第6話

 愚かだとは思うのだけれど、私はマスターベーションをすることがすっかり日課になってしまっていた。加護くんと言葉を交わした日も、そうでない日も加護くんを思って一人でしていた。チヨやミサキと長いこと話した日はより一層それが酷くなった。手はただひたすら機械のように動いていて、頭の中は加護くんのいろんな姿がスライドショーのように流れていた。

 

 「ナナコさん」

 教室で次の授業の予習をしていた時、クラスメイトの安達くんに声をかけられた。

 「今日、委員会の仕事あるって」

 安達くんは人のいい笑顔で私にそう言った。私と安達くんは美化委員に所属していて、美化委員というのは恐らくこの学校で最も面倒な委員会だった。美化委員なんてやるのは物好きかお人好しくらいなものである。私も安達くんも恐らくお人好しに属する人間で、誰もやりたがらない美化委員会にチョロチョロと名乗り出てしまったのだ。

 「分かった。安達くんありがとう」

 私も多分相当に人の良い笑顔を安達くんに向けたと思う。しかしこの女、マスターベーションを日課としているのである。にしても美化委員、面倒くさいなあ。

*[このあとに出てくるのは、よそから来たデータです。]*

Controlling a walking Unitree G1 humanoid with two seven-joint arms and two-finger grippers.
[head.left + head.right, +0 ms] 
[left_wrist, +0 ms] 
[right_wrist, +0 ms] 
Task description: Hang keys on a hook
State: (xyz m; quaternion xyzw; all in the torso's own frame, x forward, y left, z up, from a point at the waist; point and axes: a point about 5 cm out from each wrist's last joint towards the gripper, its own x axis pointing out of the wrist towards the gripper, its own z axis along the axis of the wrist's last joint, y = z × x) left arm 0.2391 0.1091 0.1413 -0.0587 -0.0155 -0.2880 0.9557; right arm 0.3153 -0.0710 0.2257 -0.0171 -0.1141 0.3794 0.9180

 放課後、私は安達くんと共に校内のトイレの点検を行っていた。私たちの担当は第1校舎の1階から3階。全部点検が終わったら保健室に行くというだけの仕事だが、これがなかなか面倒だった。あまり仲良くない人間と学校のトイレおよそ8箇所を回ることを想像してほしい。まあまあな地獄である。

 「ナナコさん今日は部活とかあるの?」

 安達くんは優しいので私に話を振ってくれる。が、私は部活などやっていない。所詮安達くんの優しさもその程度である。内心では私に興味などないのだ。

 「ううん、私は帰宅部だからなんもないよ。安達くんは?」

 「僕はサッカー部の練習あるけど、まぁ大丈夫。むしろちょっとラッキーかも」

 「なんで?練習面倒?」

 「それもあるし、ずっとナナコさんと喋ってみたいと思っていたから」

 サラッとドギマギするようなことを言い放つ安達くんに、私は沸々と怒りが湧いてきた。


 なにを、言ってるの。この人は。


 そんな風に言えば人に好かれるって思ってるのかしら。やだ、気持ち悪い。安直な言葉で人への好意を示す安達くんが、気持ち悪い。笑顔で喋る安達くんの声が耳を通り抜けていって、安達くんの言葉に対して恐らくは適切な返答を、私の口は勝手に紡いでくれていた。頷いて、笑いながら、私の頭の中はずっと加護くんのことしか考えていなかった。早く、早く、加護くんに会いたい。私に笑顔を向けてくれるのも、私の隣を歩くのも、ドギマギするようなセリフを投げかけてくるのも、全部加護くんだけでいい。私の目は加護くんを見るためにあるし、私の口は加護くんの言葉に同意するためにあって、私の頭は加護くんのことを考えるためにあるの。だから、それ以外はいらない。

 加護くん。加護くん、私、あなたが好き。